The changes contained in a commit should attempt to represent logical “units of change” that make sense in isolation and do not necessarily require any preceding or following commits to work. Indeed if a single commit would potentially leave the project in a broken state (e.g., the project cannot be compiled, the application not run, or basic application functionality cannot function) then it is not a full “unit of change”.

  • Changes to misspelled words or purely aesthetic changes should in principle not be individually capable of breaking the project in such a way and are permitted to be grouped into a single “large” commit
  • If a larger change requires some foundation of fixes to the existing code to make sense, those fixes represent a “unit of change” that should be decoupled from the functional changes made on top of them. Even better, such a change should be encapsulated in its own, separate, pull request.

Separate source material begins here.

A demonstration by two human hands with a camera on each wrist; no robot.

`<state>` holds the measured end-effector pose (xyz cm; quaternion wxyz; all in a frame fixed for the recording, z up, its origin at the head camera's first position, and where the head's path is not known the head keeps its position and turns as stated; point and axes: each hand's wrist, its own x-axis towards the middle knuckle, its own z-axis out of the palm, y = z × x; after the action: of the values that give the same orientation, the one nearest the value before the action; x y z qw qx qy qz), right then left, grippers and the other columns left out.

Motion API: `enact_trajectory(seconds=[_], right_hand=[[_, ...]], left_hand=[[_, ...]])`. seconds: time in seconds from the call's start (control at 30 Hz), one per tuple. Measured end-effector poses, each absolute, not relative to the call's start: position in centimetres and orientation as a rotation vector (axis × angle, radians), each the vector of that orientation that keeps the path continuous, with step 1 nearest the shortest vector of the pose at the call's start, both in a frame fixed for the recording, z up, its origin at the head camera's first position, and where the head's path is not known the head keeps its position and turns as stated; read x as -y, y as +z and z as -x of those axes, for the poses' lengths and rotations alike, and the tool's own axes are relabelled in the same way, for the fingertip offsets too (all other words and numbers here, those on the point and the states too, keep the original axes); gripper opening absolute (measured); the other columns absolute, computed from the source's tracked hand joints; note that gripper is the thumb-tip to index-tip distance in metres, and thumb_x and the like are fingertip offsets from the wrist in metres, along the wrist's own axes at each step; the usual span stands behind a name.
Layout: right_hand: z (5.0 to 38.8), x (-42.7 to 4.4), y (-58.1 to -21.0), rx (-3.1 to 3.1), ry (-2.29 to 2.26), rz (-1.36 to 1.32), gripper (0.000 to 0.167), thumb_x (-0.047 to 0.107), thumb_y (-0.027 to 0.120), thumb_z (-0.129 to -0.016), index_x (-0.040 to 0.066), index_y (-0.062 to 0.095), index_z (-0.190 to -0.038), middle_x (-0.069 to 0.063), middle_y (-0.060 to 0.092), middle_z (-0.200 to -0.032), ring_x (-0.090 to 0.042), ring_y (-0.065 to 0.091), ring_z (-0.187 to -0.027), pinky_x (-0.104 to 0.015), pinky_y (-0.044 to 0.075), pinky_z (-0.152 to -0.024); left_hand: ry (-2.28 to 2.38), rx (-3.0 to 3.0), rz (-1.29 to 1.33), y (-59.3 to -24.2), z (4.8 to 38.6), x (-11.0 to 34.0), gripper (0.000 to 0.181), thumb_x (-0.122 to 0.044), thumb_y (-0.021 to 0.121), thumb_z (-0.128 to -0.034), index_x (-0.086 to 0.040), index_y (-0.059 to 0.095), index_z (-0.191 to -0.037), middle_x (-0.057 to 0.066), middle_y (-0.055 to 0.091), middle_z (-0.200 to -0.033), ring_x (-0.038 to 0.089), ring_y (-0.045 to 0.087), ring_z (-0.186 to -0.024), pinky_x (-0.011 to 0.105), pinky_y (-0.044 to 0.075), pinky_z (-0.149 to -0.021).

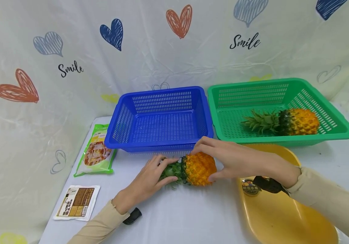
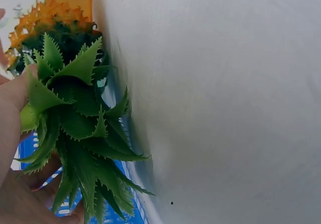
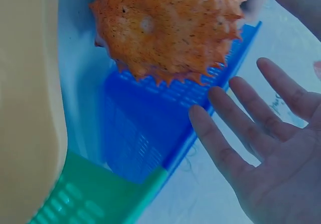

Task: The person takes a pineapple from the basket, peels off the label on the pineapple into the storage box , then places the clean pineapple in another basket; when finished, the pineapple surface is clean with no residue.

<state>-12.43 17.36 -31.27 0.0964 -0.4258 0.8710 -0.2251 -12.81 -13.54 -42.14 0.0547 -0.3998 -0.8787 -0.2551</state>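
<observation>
A pineapple [image 1: 200,168] with an orange body lies on the white table in front of the blue basket, its green crown [image 2: 80,118] to the left. My left hand [image 1: 150,178] grips that crown, thumb on the near side and fingers on the far side; leaves partly hide the fingers in the left wrist view. Around the orange end arches my right hand [image 1: 223,156]. In the right wrist view the right hand [image 3: 271,138] has its fingers spread beside the pineapple [image 3: 165,28], with a gap between.
A blue basket [image 1: 159,147] stands behind the hands. Beside it, a green basket [image 1: 271,139] holds another pineapple [image 1: 300,122]. A yellow tray [image 1: 275,217] lies under the right forearm. At left are a green-edged food bag [image 1: 96,152] and a flat brown-and-white packet [image 1: 77,202].
</observation>
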Motion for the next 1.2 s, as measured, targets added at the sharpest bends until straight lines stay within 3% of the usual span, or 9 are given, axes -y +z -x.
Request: enact_trajectory(seconds=[0.37,0.97,1.2], right_hand=[[13.8,-16.6,-32.6,-2.467,-0.572,1.234,0.085,0.031,0.090,-0.085,0.011,0.046,-0.155,-0.009,0.047,-0.150,-0.034,0.055,-0.132,-0.058,0.048,-0.105],[14.3,-16.6,-33.6,-2.402,-0.603,1.296,0.085,0.028,0.092,-0.083,0.015,0.047,-0.155,-0.008,0.046,-0.143,-0.029,0.052,-0.129,-0.053,0.050,-0.105],[14.6,-16.4,-34.0,-2.319,-0.657,1.303,0.079,0.026,0.091,-0.084,0.014,0.047,-0.148,0.000,0.048,-0.141,-0.019,0.053,-0.126,-0.046,0.051,-0.106]], left_hand=[[-0.719,2.637,1.223,-42.2,12.6,13.6,0.056,-0.032,0.075,-0.0978,-0.019,0.055,-0.149,0.005,0.058,-0.124,0.023,0.058,-0.111,0.046,0.050,-0.093],[-0.709,2.620,1.228,-42.2,12.2,13.6,0.058,-0.033,0.076,-0.0967,-0.019,0.054,-0.148,0.006,0.057,-0.126,0.024,0.059,-0.112,0.049,0.050,-0.095],[-0.696,2.618,1.238,-42.2,12.2,13.6,0.057,-0.036,0.075,-0.0976,-0.020,0.054,-0.149,0.004,0.057,-0.128,0.023,0.058,-0.116,0.047,0.050,-0.096]])
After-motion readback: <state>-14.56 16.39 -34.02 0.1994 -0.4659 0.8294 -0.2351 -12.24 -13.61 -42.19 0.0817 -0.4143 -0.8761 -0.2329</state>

[!IMPORTANT] During review and collaboration the need for additional changes can arise quickly. It is permitted (and preferred) to temporarily ignore these guidelines to quickly provide changes required to address review comments and add many small, iterative, commits to the pull request.

Once all review comments have been addressed, the changes need to be squashed into existing commits or alternatively a new set of commits can be created from all accumulated changes to restore compliance with the guidelines again.

Co-Authorship

Sometimes an open pull request might have been "lost to time" even though its contents might still be a meaningful and positive change. When picking up such a change and authoring a new pull request to "finish it", the original author should be retained as much as possible:

  • The original commit can be cherry-picked, which will retain the author information and only change the committer information
  • If the original commit needs to be adjusted and changed as it will not apply to an updated code-base, its original author should be added as a "Co-Author" to the commit message.

    libobs: Refactor audio implementation
    
    
    Additional commit description
    <..>
    Co-authored-by: Name <[email protected]>
    

AI/Machine Learning Policy

AI/machine learning systems such as Copilot, ChatGPT, and Claude, are prone to generating plausible-sounding, but wrong code that makes incorrect assumptions about OBS internals or APIs it interfaces with.

This means code generated by such systems will require human review and is likely to require human intervention. If the submitter is unable to undertake that work themselves due to a lack of understanding of the OBS codebase and/or programming, the submission has a high likelihood of being invalid. Such invalid submissions end up taking maintainers' time to review and respond away from legitimate submissions.

Additionally, such systems have been demonstrated to reproduce code contained in the training data, which may have been originally published under a license that would prohibit its inclusion in OBS.

Because of the above concerns, we have opted to take the following policy towards submissions with regard to the use of these AI tools:

  • Submissions created largely or entirely by AI systems are not allowed.
  • The use of GitHub Copilot and other assistive AI technologies is heavily discouraged.
  • Low-effort or incorrect submissions that are determined to have been generated by, or created with aid of such systems may lead to a ban from contributing to the repository or project as a whole.